Data Loader Script

Overview

Data loader script (qserv-data-loader.py) was developed primarily to simplify implementation of the data integration test, but eventually this script may evolve into full-featured data loading solution supporting production data loading. The script currently supports data loading into both partitioned and non-partitioned tables. It also updates CSS with the information about created tables or data chunks.

Data loader works with one database table at a time and normally does not provide any support for database-level operations (one exception to that is the creation of per-database information in CSS if that information does not exist yet). Before loading data into MySQL the database in MySQL must exist already and proper permissions should be granted to the account used to load data.

At the very high level data loader operation can be summarized as:

reading table configuration parameters
uncompressing compressed data files
partitioning data if necessary
loading partitioned data into databases
updating meta-data in the databases
updating CSS information for loaded data

Data loader supports different operating modes controlled by command line options:

mono-node - data for partitioned tables is partitioned (or pre-partitioned) and loaded into individual chunk and overlap tables, data for non-partitioned tables is loaded into a separate (non-chunked) tables. All data is stored in one database on a single node.
multi-node - same as above but data are stored in multiple databases across several worker nodes, there is a copy of data for non-partitioned tables on each worker node.
one-table - all data (partitioned or non-partitioned) is stored in one non-chunked table in single database. Partitioned tables may have their data pre-partitioned but all chunks are still merged into one table. This is useful primarily for integration test for comparison of query results between partitioned and non-partitioned data.

Configuration Parameters

Data loader behavior is determined by large number of options which come either from command line or configuration files.
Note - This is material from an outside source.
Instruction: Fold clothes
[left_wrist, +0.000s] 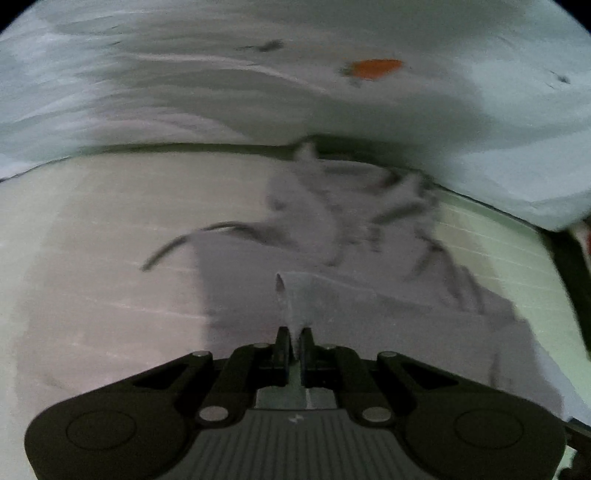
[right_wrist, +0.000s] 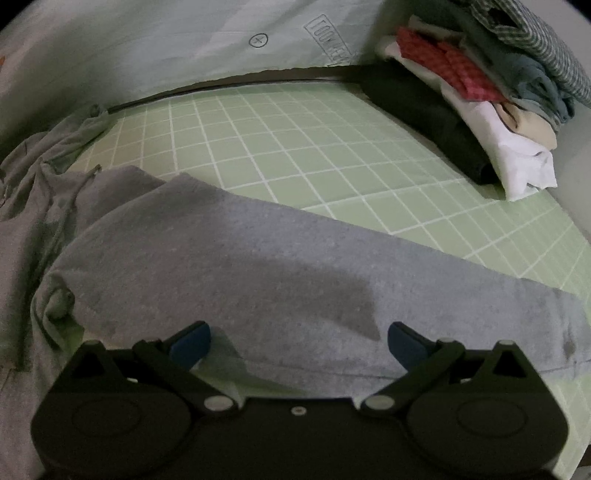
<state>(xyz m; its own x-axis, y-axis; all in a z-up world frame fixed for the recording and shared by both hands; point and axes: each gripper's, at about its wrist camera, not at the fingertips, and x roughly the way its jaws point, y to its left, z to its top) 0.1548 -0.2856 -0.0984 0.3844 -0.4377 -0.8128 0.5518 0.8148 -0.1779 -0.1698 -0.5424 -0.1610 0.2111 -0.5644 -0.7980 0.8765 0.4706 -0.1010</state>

The location of the configuration files is determined by the command line options (-f or --config). Script can load multiple configuration files, typically there would be one common configuration files with per-database options and one file per table with table-specific options, and usually only partitioned tables need per-table options.

Configuration file format and a subset of parameters is shared with partitioner, for detailed description of all supported parameters see (TODO)

Temporary Data Location

The script may produce temporary files as the result of uncompressing compressed data or partitioning data for partitioned tables. The size of temporary files can be large (possibly much larger than original data if data is compressed). Chunks files from partitioning operation are stored in a location determined by --chunks-dir command line option which defaults to ./loader_chunks. The directory does not have to exist and will be created if necessary. If directory already exists then it must be empty unless --skip-partition option is given.
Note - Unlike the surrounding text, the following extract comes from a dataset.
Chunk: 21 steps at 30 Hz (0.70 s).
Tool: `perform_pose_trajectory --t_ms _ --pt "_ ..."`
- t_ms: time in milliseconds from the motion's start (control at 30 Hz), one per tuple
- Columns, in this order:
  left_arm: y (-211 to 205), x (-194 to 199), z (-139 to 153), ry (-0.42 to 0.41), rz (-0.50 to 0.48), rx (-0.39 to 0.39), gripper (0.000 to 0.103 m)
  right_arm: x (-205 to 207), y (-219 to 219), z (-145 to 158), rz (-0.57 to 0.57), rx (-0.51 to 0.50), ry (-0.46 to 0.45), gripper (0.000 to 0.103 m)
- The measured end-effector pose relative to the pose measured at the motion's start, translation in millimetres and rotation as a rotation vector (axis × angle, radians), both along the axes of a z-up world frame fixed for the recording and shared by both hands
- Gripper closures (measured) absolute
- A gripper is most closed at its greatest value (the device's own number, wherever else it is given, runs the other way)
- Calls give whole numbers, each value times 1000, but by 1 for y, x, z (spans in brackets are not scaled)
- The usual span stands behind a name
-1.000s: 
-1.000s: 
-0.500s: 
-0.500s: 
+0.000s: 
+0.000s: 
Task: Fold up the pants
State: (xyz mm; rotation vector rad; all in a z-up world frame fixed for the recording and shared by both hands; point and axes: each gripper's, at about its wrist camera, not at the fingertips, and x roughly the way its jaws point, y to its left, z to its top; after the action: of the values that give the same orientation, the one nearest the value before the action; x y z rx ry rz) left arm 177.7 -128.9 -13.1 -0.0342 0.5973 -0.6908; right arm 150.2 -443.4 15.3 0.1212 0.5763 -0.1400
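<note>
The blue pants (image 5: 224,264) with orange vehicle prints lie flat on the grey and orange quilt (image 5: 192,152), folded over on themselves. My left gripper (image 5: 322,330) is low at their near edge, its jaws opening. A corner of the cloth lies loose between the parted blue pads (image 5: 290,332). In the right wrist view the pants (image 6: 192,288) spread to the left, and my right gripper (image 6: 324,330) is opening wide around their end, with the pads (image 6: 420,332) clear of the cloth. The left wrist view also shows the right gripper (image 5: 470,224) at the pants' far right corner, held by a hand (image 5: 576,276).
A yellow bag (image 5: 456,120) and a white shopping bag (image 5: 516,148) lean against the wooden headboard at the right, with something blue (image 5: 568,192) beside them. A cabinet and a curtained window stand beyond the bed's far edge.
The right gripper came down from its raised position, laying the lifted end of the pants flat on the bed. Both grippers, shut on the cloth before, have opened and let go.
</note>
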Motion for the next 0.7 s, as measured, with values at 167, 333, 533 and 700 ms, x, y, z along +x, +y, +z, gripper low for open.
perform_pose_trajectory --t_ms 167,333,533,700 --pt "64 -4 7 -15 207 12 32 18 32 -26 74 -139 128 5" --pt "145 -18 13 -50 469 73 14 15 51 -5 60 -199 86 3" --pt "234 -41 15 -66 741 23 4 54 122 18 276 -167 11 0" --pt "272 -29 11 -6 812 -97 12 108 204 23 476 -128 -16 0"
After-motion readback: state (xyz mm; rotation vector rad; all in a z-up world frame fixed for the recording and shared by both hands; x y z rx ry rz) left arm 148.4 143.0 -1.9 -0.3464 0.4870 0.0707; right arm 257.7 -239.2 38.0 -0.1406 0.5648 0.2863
If --tmp-dir option is specified then temporary uncompressed files will be stored at that location, otherwise uncompressed files will be stored inside chunks directory (or its sub-directory with random name). At the end of the run directory with uncompressed data will be removed by the script unconditionally, directory with chunk files will be removed unless option --keep-chunks is specified on a command line.

Partitioning Data

For partitioned tables (this is determined by parameters in configuration files) script will run partitioner on input (or uncompressed) data which will write chunk files into a temporary directory. Script will later search that directory for all chunk and overlap files and load those files into separate chunk/overlap tables in database(s).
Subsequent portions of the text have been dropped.